Among the entries below, only the lines starting at the one with "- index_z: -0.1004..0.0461" and ending at the one with "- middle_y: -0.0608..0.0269", both included, are to be printed exactly.
===============
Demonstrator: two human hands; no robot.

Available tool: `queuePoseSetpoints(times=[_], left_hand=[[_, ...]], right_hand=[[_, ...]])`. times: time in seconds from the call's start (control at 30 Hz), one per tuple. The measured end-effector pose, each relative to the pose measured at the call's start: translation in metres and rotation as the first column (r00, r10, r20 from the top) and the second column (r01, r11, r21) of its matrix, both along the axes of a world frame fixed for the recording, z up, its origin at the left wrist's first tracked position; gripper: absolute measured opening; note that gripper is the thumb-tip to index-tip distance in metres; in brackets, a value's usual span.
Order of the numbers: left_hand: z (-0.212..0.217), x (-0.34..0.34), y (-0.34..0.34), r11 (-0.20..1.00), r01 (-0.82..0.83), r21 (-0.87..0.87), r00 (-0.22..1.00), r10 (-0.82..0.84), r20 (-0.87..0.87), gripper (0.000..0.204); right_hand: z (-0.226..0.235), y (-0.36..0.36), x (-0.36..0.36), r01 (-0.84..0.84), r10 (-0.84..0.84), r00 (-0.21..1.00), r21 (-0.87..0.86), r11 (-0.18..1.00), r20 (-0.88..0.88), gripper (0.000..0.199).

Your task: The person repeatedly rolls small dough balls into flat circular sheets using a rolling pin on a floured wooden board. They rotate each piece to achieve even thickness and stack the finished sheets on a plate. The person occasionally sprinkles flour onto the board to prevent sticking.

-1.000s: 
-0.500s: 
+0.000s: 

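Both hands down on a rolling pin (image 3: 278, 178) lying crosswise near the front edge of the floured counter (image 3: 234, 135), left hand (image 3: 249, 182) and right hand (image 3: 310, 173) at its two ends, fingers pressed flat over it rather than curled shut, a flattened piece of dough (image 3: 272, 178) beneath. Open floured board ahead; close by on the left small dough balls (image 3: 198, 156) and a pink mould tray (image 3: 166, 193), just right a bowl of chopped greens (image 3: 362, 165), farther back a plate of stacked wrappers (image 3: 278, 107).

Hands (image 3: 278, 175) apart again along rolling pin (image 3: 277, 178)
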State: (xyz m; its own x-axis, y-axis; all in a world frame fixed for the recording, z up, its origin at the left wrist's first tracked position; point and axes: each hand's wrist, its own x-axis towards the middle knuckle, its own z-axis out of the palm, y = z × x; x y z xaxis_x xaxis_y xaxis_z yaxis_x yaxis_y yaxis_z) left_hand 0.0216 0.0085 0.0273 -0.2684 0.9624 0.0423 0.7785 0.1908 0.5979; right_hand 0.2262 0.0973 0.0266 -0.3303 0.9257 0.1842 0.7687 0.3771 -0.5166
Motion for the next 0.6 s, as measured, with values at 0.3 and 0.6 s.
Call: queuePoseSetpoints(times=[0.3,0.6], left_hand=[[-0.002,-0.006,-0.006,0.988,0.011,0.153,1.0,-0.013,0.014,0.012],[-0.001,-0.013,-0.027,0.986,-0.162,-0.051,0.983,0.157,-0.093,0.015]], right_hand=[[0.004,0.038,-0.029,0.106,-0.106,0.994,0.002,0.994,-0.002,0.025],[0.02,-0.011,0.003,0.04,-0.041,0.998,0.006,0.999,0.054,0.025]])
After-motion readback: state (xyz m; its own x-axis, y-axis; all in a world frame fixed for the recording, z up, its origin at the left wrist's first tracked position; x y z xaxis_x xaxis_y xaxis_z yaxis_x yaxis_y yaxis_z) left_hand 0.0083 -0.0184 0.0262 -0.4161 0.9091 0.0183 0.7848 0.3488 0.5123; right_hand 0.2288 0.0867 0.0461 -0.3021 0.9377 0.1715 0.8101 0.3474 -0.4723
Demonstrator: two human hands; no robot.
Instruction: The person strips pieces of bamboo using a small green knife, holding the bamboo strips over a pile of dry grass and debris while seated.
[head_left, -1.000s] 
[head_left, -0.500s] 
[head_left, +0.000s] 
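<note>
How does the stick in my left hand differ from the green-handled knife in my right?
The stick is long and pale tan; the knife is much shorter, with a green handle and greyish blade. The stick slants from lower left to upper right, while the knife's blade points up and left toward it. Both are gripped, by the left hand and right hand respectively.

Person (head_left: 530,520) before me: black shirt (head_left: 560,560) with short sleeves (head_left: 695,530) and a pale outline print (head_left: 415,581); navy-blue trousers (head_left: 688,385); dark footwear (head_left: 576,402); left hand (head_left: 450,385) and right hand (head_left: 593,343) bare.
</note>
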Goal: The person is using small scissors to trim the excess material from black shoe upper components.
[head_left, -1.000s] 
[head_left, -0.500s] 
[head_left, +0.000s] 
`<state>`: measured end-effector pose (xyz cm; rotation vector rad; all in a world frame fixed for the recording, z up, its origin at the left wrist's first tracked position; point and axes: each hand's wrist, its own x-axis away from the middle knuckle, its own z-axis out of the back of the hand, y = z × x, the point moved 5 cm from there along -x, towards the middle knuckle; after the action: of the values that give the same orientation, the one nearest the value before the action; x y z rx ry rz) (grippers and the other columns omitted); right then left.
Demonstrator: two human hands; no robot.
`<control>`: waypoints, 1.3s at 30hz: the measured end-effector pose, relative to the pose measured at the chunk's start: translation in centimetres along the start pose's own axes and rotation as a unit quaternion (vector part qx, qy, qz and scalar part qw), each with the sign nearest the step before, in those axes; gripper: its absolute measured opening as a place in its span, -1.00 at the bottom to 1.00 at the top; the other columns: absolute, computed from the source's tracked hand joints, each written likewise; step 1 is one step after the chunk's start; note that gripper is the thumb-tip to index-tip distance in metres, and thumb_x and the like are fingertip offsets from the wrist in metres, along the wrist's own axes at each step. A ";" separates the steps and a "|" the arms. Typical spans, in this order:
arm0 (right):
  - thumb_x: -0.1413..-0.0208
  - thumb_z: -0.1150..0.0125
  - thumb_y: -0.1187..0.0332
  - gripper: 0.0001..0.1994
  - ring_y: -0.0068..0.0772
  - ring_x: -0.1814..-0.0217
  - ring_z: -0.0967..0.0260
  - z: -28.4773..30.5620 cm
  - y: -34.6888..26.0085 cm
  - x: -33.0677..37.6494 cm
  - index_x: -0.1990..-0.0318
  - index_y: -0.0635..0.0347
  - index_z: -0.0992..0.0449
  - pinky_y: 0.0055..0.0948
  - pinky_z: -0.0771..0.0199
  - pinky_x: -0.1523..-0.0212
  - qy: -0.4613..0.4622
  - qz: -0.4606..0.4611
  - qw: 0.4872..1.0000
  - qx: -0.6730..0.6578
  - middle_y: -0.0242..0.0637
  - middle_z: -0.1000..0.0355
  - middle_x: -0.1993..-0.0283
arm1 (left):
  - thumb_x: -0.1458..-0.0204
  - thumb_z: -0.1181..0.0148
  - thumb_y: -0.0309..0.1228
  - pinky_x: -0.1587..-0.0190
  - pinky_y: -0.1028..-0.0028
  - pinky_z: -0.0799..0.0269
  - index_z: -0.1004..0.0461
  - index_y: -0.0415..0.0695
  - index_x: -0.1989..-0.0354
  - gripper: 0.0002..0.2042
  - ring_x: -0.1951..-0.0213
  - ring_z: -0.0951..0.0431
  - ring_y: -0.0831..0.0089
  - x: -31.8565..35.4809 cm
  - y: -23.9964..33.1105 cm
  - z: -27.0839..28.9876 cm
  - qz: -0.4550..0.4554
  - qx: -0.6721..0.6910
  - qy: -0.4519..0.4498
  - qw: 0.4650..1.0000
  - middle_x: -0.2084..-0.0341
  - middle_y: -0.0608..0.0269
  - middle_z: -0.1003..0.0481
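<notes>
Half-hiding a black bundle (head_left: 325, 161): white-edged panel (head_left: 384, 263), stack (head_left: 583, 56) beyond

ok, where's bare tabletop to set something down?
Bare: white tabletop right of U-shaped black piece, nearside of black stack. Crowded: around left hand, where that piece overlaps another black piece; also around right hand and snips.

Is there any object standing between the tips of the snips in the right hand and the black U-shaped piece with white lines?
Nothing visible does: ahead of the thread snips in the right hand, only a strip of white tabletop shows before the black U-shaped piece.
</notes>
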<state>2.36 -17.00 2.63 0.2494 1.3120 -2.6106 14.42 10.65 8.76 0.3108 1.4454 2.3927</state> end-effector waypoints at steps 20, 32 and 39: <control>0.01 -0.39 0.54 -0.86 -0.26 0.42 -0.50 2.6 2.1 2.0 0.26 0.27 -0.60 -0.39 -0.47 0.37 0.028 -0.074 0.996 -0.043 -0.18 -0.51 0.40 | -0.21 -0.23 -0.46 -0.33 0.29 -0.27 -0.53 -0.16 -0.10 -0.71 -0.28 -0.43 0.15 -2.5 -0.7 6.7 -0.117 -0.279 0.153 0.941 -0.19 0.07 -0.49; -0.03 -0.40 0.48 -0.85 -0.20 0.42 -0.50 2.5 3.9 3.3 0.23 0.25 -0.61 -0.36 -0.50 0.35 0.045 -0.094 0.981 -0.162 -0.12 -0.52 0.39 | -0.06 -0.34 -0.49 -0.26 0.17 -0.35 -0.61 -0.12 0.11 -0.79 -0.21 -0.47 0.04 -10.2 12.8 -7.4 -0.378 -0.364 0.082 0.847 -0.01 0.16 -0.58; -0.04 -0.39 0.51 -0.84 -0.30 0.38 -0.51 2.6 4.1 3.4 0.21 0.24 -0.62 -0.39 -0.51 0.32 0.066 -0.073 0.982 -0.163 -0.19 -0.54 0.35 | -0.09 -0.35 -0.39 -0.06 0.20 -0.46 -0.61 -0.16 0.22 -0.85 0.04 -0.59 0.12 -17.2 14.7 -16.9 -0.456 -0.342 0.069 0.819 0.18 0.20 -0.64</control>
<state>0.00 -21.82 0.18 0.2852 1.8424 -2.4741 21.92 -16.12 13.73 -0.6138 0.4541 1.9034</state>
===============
FINISHED TASK
  - index_z: -0.1004..0.0461
  - index_y: -0.0415..0.0695
  - index_x: -0.1989..-0.0354
  - gripper: 0.0002..0.2042
  - ring_x: -0.1951..-0.0213
  - ring_z: -0.0951..0.0431
  - ring_y: -0.0831..0.0089
  - x: -31.8565..35.4809 cm
  - y: -23.9964..33.1105 cm
  - z: -27.0839..28.9876 cm
  - qz: -0.4550..0.4554
  - qx: -0.6721..0.6910
  - qy: -0.4519..0.4498
  - qw: 0.4650..1.0000
  - middle_x: -0.2084..-0.0341
  - middle_y: -0.0608..0.0269

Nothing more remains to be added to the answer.